EKAKINOKI

シュクシンの「赤いカリーナ」

Vasily Shukshin, 1927-1974

シュクシンの「あかいカリーナ」は、さいしょから映画にすることを考えて書かれたといいます。なまなましい田舎の描写、そこに生きる主人公エゴールを取り巻くヤバイ人間関係、「どんちゃん騒ぎやりたいんだけど、ねえちゃんにいちゃんわんさか集めてくんない?」とレストランで札束を手にしてウェーターに頼みこんでいるシーン、けんか。

ソ連時代の小説・映画で田舎が舞台なのはごくふつうですが、シュクシンの「田舎」はまるで現代かとおもえるほどいきいきしています。田舎が変わっていないといわれればそれまでですが、とてもそればかりとはおもえません。ショーロホフの「静かなドン」がコサックの立場からロシア革命を語ったとすれば、シュクシンの「あかいカリーナ」は、田舎者の目でソヴィエト社会の現実を語ったのだとおもいます。
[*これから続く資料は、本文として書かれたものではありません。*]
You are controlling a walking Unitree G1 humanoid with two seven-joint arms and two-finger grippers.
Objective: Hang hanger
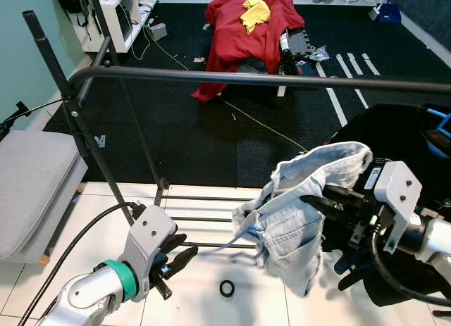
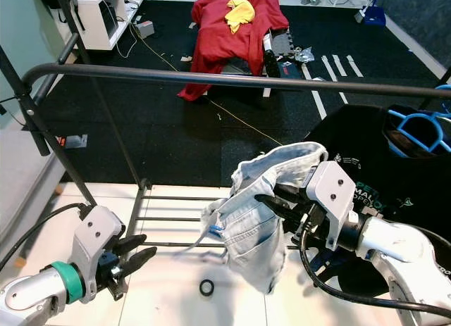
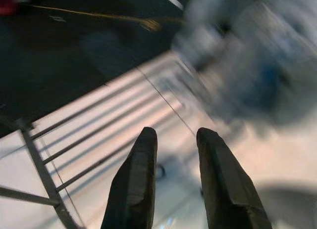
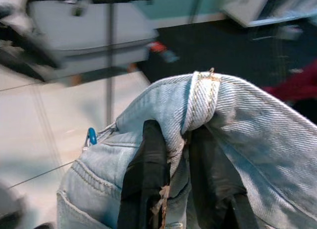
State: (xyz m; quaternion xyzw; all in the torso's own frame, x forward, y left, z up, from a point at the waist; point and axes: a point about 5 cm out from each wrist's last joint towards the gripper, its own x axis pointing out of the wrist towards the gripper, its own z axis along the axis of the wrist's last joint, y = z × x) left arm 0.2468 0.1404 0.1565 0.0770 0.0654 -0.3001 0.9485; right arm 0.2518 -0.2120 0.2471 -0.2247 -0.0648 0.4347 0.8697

Калина красная, Шукшин, Есенин

シュクシン本人がそういうひとだったというのもあるとおもいます。シュクシンはモンゴルに近いアルタイ地方の出身で、いろいろな雑役をしたり、経済的にかなり苦労して育ったようです。大検のような試験をパスし、モスクワの国立映画大学を終了。同級生にはタルコフスキーがいました。国立映画大学に入るための口答試験にのぞんだシュクシンの応答がちょっと愉快。

以下『あかいカリーナ』島田陽訳/恒文社の解説文より引用

試験の大詰めは、受験生の恐れる『戦争と平和』に関する、ミハイル・ロム監督恒例の口答試問であった。質問に答えてワシーリイ(シュクシン)は読んだことがないといってのけた。居並ぶ試験官の唖然とした表情をまえに、理由をきかれて「えらく分厚い本だもんで」とワシーリイはとぼけた。試験管の多くが彼のはまり役とみた、田舎者を逆手にとった農民の知恵であった。

シュクシンは、役者であり小説家であり映画監督であり。映像版「赤いカリーナ」にはシュクシン本人もシュクシンの妻も出ています。「あかいカリーナ」は1973年作の小説ですが、70年代のソ連社会にこういう作品があったというのはスゴイ。

(2003.02.17.)

BBSから

マスクさん 2003.06.06.

「ヴァシーリー・シュクシン」で検索したところ、ここに辿り着きました(^^; 私は今、ロシアに留学中です。大学でロシア文学を勉強しているため、なにかとロシアの作品を読む機会があるのですが、やはりロシア語で読むともなればかなり難しいです。

私は、多くのロシア人作家の中でもシュクシンの作品が好きです。「赤いカリーナ」はまだ読んでないのですが、短編をいくつか読みました。とても短いのですが、大事なことをしっかり書いてくれるので好きです それで、この夏一時帰国する際に、日本語訳のロシア文学の本を買ってみようと思っているのですが、シュクシンの「赤いカリーナ」はどうやって手にいれることができますか?やはり、通販になりますかね

えかきのき 2003.06.06.

読みたい本をリストアップしといて、図書館(日本)で検索してもらうと、そのうちのいくつかは見つかるとおもいますよ。翻訳の好き嫌いまではあまり言えないけど・・でも翻訳があるというだけでありがたいことはありますよね。 買うんなら、ネットで注文したほうがはやいかもね。あるいは本屋に取り寄せてもらうとか、どっかにはあるんじゃない?わたしは図書館で借りました。シュクシンの『赤いカリーナ』は、気をつけているとテレビでも(ロシア)よくやってますよね。

マスクさん 2003.06.07.

スパシーバ☆ えかきのきさんの方法でどうにかこうにか手に入れたいと思います。 そうそう、テレビでも「赤いカリーナ」やってますよね。私、いつも途中からとかしか見てなくて・・・。映画にはシュクシンと彼の奥さんが自ら出演してるんですよね。今度は、見逃さないようにしなきゃ!と思ってます。